VRF systems have two major components: a compressor and numerous indoor fan coil units. That modularity is a benefit, says Ho, because it makes it “easier to implement in little chunks.” As a result, it is particularly suited for retrofitting buildings that didn’t have chilled water or other systems previously in place.
VRF also good for retrofits
“In a renovation, especially one that may have historic preservation criteria to meet, VRF can be the superior option due to the fact that it does not require a large amount of ductwork and it’s much easier to route half-inch refrigerant linesets though a building than it is to route a 12-inch by 12-inch duct,” says Chatterton.
In addition, he notes, “the VRF terminal units can also be selected to blend into the existing building by using floor-mounted, wall-mounted, or ceiling-mounted units.”
Another plus is precise and flexible control. VRF “systems provide flexibility for a higher level of individual control over room temperature due to each fan coil unit having its own thermostat,” says Robby Oylear, associate with Mazzetti+GBA.
Chatterton says that “this aspect alone makes the system more efficient and better for the end users since each zone may be set to its own temperature setting.”
A December 2012 report on VRF systems prepared for the U.S. General Services Administration by the Pacific Northwest National Laboratory notes that buildings with the following characteristics offer the best opportunities for VRFs:
• Inefficient HVAC systems plus high energy costs.
• Need for additional cooling capacity. (The report notes that adding cooling capability or capacity may increase total energy use despite possible reductions in fan and heating energy consumption.)
• Older and historical structures with limited space to install or change systems.
• New building projects that can take advantage of opportunities to reduce floor-to-floor height or to increase usable floor space by removing mechanical equipment from inside the main building areas.
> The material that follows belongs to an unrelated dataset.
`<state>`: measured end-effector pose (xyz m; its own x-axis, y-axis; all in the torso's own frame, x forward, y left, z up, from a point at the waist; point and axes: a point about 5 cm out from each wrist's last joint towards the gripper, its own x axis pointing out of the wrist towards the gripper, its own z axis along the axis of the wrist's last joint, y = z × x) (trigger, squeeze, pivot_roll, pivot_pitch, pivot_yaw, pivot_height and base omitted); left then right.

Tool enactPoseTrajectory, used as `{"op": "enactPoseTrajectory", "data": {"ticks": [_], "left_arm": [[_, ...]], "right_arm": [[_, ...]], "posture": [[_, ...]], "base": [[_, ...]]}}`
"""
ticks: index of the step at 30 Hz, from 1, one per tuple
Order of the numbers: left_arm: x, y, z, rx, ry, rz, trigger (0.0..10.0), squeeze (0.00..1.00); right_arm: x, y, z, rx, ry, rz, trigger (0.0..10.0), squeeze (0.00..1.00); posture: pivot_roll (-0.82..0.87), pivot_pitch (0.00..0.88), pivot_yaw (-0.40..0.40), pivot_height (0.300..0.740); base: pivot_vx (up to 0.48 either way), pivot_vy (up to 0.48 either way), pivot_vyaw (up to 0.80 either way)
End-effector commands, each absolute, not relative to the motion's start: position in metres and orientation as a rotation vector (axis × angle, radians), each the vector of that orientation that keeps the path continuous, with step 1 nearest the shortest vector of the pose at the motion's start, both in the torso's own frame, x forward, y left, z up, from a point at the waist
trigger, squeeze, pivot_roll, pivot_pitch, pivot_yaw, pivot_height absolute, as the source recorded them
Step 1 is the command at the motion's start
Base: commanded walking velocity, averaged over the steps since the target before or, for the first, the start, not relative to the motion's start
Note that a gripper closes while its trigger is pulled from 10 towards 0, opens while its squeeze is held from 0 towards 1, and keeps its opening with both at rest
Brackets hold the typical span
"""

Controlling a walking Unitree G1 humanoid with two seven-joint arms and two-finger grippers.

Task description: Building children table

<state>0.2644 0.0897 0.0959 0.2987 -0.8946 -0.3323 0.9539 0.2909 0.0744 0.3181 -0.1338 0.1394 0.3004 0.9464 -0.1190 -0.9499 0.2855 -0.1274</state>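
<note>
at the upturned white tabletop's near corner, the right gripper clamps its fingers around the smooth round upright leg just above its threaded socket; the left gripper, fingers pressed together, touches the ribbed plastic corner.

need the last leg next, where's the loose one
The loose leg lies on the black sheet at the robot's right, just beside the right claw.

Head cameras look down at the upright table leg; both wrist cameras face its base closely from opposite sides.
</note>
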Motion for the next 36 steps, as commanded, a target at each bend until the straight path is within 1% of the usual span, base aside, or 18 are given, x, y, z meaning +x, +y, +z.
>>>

Ho says VRFs are “good applications for high rises” because all the condensing units can be located on the roof and refrigerant pipes run through the building.
• Variable-air volume (VAV) systems with electric reheat or heat pumps with electric back-up heat. The report cites an energy modeling study that showed up to a 70 percent reduction in HVAC energy use from a VRF system with exhaust air heat recovery as compared to a VAV system with electric reheat.
• Significant heating requirements. The report says that “the Midwest and Northeast are good places to look for opportunities in this regard.”
• Inefficient fan systems.
• Ductwork that is leaky or poorly designed or installed.
VRFs are also worth considering for buildings that are already in line for HVAC upgrades, replacements, or energy improvements.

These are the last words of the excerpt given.